Since 1993, the Jerusalem Media and Communication Center (JMCC) has been regularly conducting public opinion polls. These surveys encompass a wide range of subjects that are of interest to the Palestinian public. It also draws the interest of non-Palestinian parties who are, directly or indirectly, engaged with the Palestine question.

Furthermore, the JMCC Polling Unit conducts commissioned surveys for researchers whose research and analysis require an examination of public opinion.

The unit has participated in joint surveys such as regional polls on an Arab level and another poll with an Israeli research center.

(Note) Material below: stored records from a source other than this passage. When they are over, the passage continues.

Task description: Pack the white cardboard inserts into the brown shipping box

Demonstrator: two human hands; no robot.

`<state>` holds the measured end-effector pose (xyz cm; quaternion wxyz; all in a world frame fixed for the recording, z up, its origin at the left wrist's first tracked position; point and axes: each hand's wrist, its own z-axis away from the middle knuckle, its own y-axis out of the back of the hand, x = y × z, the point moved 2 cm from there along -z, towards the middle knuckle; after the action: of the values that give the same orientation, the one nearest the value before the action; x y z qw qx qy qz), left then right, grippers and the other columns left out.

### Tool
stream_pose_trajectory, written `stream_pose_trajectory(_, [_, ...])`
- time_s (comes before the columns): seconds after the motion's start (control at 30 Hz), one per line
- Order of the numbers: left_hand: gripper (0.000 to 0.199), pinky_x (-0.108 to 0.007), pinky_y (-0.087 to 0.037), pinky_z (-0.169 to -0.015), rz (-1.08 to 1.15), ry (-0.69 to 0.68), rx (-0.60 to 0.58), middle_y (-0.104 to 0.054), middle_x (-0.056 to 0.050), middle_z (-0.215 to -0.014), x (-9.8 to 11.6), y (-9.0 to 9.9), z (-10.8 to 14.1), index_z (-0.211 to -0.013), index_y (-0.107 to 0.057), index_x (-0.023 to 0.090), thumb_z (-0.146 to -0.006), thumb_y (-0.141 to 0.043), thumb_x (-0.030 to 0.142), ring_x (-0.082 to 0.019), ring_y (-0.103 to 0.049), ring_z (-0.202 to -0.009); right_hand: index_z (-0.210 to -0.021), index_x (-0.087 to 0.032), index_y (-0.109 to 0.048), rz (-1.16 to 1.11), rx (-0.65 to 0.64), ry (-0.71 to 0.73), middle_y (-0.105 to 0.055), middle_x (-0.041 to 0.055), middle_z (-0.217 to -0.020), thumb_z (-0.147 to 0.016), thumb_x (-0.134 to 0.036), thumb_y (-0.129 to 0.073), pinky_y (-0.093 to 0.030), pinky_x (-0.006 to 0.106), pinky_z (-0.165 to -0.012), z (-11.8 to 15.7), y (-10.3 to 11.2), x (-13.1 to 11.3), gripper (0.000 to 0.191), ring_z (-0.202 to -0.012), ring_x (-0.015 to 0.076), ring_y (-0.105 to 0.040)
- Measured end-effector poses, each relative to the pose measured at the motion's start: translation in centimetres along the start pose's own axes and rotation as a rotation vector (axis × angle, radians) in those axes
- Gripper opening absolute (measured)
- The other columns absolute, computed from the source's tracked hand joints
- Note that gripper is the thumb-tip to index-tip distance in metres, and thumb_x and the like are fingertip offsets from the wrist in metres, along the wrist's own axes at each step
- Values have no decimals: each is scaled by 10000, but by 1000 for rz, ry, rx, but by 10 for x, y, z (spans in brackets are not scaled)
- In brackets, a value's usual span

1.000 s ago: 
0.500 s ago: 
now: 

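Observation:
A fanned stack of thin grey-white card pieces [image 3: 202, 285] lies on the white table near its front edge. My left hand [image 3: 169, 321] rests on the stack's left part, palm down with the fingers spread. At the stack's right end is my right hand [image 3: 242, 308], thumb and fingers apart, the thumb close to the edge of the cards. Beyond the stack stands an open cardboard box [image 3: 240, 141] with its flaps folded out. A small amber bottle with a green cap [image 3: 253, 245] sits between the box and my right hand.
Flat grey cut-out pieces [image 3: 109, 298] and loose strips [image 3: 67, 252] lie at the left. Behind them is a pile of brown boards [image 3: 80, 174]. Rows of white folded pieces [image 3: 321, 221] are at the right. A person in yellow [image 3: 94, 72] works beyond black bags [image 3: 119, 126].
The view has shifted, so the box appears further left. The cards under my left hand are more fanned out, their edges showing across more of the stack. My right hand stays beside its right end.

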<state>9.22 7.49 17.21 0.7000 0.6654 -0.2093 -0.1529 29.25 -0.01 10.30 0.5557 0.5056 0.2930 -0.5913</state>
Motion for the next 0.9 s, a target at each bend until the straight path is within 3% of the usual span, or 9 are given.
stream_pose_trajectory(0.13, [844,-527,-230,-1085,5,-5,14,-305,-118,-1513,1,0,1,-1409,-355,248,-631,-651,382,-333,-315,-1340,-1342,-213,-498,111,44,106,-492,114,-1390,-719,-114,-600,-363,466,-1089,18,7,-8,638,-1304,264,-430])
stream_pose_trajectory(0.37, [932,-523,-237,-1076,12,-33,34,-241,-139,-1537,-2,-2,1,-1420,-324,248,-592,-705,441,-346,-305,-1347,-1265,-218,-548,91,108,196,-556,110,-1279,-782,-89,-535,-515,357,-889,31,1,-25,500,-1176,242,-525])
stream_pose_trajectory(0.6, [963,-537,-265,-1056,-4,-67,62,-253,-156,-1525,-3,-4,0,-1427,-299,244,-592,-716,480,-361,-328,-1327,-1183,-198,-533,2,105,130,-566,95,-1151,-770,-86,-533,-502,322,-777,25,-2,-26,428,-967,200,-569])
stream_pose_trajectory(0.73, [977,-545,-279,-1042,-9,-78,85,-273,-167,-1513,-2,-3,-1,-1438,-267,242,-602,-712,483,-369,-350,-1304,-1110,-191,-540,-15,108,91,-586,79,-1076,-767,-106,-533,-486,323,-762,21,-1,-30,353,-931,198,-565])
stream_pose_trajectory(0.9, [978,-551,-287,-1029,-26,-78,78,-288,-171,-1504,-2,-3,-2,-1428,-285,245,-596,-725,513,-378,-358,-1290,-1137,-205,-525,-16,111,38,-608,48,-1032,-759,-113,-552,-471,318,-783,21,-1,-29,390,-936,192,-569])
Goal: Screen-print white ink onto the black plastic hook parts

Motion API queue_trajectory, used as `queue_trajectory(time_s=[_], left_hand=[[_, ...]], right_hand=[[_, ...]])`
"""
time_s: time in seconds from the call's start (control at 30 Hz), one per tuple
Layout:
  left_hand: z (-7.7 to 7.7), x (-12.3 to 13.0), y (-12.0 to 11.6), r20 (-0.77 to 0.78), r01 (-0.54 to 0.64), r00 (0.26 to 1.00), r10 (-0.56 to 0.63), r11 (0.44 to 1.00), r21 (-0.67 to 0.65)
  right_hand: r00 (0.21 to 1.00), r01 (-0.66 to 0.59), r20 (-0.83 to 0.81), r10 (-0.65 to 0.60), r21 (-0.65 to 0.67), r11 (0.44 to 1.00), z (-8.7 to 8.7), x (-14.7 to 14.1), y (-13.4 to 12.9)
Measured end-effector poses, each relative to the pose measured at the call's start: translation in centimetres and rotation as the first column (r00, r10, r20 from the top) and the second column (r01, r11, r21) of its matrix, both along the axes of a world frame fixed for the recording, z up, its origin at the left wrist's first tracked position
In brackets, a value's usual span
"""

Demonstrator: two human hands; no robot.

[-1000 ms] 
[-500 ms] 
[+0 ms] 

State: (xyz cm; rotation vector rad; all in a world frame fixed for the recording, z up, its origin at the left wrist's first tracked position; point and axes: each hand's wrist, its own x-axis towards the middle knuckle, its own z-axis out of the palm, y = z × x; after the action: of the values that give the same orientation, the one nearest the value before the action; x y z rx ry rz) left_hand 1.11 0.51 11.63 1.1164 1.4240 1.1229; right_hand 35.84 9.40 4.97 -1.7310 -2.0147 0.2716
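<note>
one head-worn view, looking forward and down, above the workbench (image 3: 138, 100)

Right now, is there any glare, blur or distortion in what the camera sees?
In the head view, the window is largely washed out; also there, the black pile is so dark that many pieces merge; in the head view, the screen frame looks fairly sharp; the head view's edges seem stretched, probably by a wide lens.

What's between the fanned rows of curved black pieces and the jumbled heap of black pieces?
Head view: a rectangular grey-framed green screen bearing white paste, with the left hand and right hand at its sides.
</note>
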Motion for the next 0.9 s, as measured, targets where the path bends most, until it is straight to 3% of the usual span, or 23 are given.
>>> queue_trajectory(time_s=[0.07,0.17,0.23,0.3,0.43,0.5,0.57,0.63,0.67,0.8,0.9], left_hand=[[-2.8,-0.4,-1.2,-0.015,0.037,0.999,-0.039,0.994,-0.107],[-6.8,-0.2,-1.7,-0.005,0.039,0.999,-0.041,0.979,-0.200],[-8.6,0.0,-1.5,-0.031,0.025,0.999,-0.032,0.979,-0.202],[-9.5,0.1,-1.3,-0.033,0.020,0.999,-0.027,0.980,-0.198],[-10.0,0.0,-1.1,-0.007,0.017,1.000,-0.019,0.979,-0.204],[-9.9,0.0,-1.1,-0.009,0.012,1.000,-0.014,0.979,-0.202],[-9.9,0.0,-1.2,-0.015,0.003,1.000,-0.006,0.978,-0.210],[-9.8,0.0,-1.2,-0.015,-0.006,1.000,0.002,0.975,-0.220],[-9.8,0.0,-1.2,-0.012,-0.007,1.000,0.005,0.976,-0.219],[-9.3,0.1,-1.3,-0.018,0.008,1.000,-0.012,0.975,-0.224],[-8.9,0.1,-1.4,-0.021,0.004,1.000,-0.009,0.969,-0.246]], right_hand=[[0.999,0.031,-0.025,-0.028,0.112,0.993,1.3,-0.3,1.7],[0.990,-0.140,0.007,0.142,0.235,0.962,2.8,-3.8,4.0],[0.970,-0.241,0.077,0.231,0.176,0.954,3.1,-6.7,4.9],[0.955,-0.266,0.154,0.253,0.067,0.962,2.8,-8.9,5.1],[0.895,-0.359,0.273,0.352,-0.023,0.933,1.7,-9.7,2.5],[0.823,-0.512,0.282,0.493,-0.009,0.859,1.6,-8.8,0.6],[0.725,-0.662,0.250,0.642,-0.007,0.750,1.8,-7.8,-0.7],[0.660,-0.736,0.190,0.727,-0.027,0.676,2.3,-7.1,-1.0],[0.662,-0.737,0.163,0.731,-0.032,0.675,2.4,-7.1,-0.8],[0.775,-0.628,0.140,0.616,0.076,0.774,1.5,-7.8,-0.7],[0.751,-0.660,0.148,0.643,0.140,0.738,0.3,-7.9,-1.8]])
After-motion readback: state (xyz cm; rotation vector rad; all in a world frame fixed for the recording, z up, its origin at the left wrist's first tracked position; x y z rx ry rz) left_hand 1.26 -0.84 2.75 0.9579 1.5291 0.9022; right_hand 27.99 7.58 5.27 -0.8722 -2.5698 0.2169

Throughout the course of the periodic polls, it has been realized that there is inadequate usage of the accumulating technical data. This realization has led us to expand the polling unit to include data analyses that are intended to help government officials, political activists, researchers, journalists, and any other interested people, comprehend Palestinian attitudes towards the issues that are tackled by the polls. The JMCC has previously published four analytical reports. The present study is the second of three complementary public opinion analyses conducted by the author to do with popular political trust.

Palestinian public opinions on the peace process and on the Palestinian leadership who are ingrained within this process, are two of the most important subjects that JMCC surveys have tracked since the beginning of this political process and the return of the Palestinian leadership.

The most important trend that is clearly demonstrated by the polls is the continuous and steady increase within the Palestinian public in the distrust of all leading Palestinian political figures and factions.

The analysis presented herein studies the Palestinian people’s level of trust in Islamic factions. Among its various insights, this analysis confirms the widely-held belief that Islamist factions comprise the most popular form of opposition to the PA.

Accordingly, the polls and the analytical studies constitute a worthy contribution in empowering the trust of the people in themselves as well as reinforcing accountability within the discourse of democratization of the Palestinian society.
 

Ghassan Khatib
Director


Introduction
 
 Jerusalem Media & Communication Center public opinion polls confirm the widely-held belief that Islamist factions comprise the most popular form of opposition to the PA and Fatah. Graph #1 shows that Hamas (represented with the dot-studded curve) is the second most trusted faction after Fatah (represented with the diamond-studded curve) in the West Bank, Gaza, and East Jerusalem. In fact, Hamas by itself receives more support than do the PFLP, DFLP, FIDA, and PPP combined (represented with the asterisk-studded curve) in all of the 14 polls conducted by the JMCC from May 1995 to May 1998. Across JMCC surveys dating from January 1994 to May 1998, 11.9% of respondents polled reported trusting Hamas most, and 6.5% reported trusting the PFLP, DFLP, FIDA, or PPP most. Of course, as is illustrated in Graph #2, when trust in Hamas and trust in Islamic Jihad are taken together, the Islamist position within the Palestinian political spectrum is even more prominent. The average level of combined trust in Hamas and Islamic Jihad across the JMCC surveys conducted from January 1994 to May 1998 is 14.1%.
Needless to say, popular trust is a crucial source of factional political power. Equally certain is that Islamist political orientations diverge dramatically from those of the PA and Fatah in terms of both internal Palestinian politics and Palestinian-Israeli relations and for that matter Palestinian-Western and Palestinian-Middle Eastern relations. Furthermore, the strength of the Islamic bloc may grow in the face of continued Israeli intransigence. (See, e.g., Shikaki 1998) Accordingly, examination of the factors accounting for popular trust in Islamist factions is warranted.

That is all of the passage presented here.